2006 Philadelphia Annual Meeting (22–25 October 2006)

Paper No. 1
Presentation Time: 1:30 PM

BIOREMEDIATION OF FRACTURED ROCK CONTAMINATED WITH CHLORINATED SOLVENTS: STATE-OF THE ART AND REMAINING CHALLENGES


KINNER, Nancy E., Bedrock Bioremediation Center, University of New Hampshire, Gregg Hall, 35 Colovos Road, Durham, NH 03824, nancy.kinner@unh.edu

Once thought to be devoid of life, fractures in bedrock are now known to support unattached (free-floating) and attached microbial communities. The bacteria and protists that inhabit macro and micro water-bearing fractures differ and their ecology and its relationship to mass transfer kinetics are not well understood.
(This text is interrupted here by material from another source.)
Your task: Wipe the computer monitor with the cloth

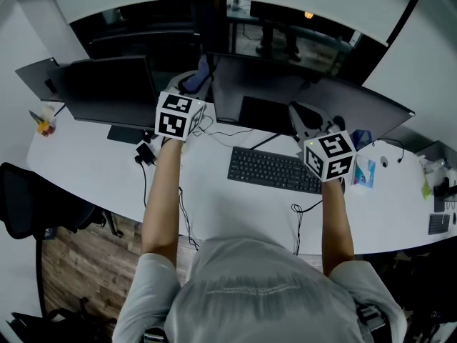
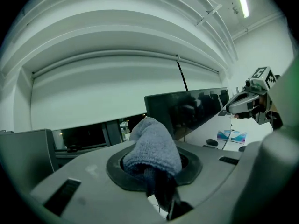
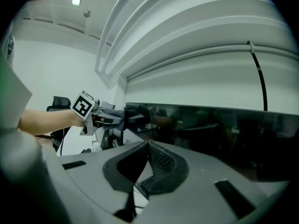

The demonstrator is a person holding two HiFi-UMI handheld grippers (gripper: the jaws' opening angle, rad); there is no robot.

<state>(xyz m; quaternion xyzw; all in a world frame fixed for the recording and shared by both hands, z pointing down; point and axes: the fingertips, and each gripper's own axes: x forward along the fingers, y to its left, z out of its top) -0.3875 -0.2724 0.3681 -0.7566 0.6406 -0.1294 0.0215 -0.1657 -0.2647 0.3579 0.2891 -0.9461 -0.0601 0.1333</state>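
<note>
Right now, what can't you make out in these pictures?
- Monitor smudges: every view, screen too dark and reflective.
- Left gripper fingertips: left gripper view, cloth covers them.
- Items at the desk's right end: head view, too small.

No text, label or number can be read.

White curved desk (image 1: pixel 221 216): wide dark flat monitor (image 1: pixel 285 91) at 12 o'clock, smaller dark flat monitor (image 1: pixel 107 91) at 10, black slab keyboard (image 1: pixel 268 168) just before the wide one. Left gripper (image 1: pixel 194 84) between the monitors, blue-grey terry cloth (image 2: pixel 152 146) in its jaws. Right gripper (image 1: pixel 305 118) over the keyboard's 3 o'clock end.
</note>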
The ability of the communities to degrade chlorinated solvents is related to: the types of rock media and compounds (e.g., PCE, TCE, DCE, VC) present; the location of the solvents within the fractured rock environment (e.g., dissolved in the groundwater, sorbed onto or into the rock matrix, as free product); and the availability of electron donors and acceptors and nutrients as well as the other environmental parameters (e.g., pH, temperature) that affect microbial activity.

Biodegradation of chlorinated solvents can be accomplished by naturally-occurring microbial communities, if the appropriate environmental conditions exist, but in many cases injection of amendments such as electron donors or bacteria that can completely dechlorinate and mineralize the organic molecules to inorganic carbon are required. In unconsolidated subsurface environments, injections of amendments to enhance biodegradation of chlorinated solvents have been successful in numerous cases; however, achieving similar results in fractured rock has proven elusive. Even with recent advances in geophysics and geohydrology, hydraulic control in fractured rock is not readily achieved. The linkage between biodegradation and hydraulics is of paramount importance to chlorinated solvent remediation in fractured rock. This linkage and its relationship to bedrock microbial ecology, and the hurdles that need to be overcome to make naturally-occurring or engineered bioremediation of chlorinated solvents in fractured rock acceptable to regulators will be discussed.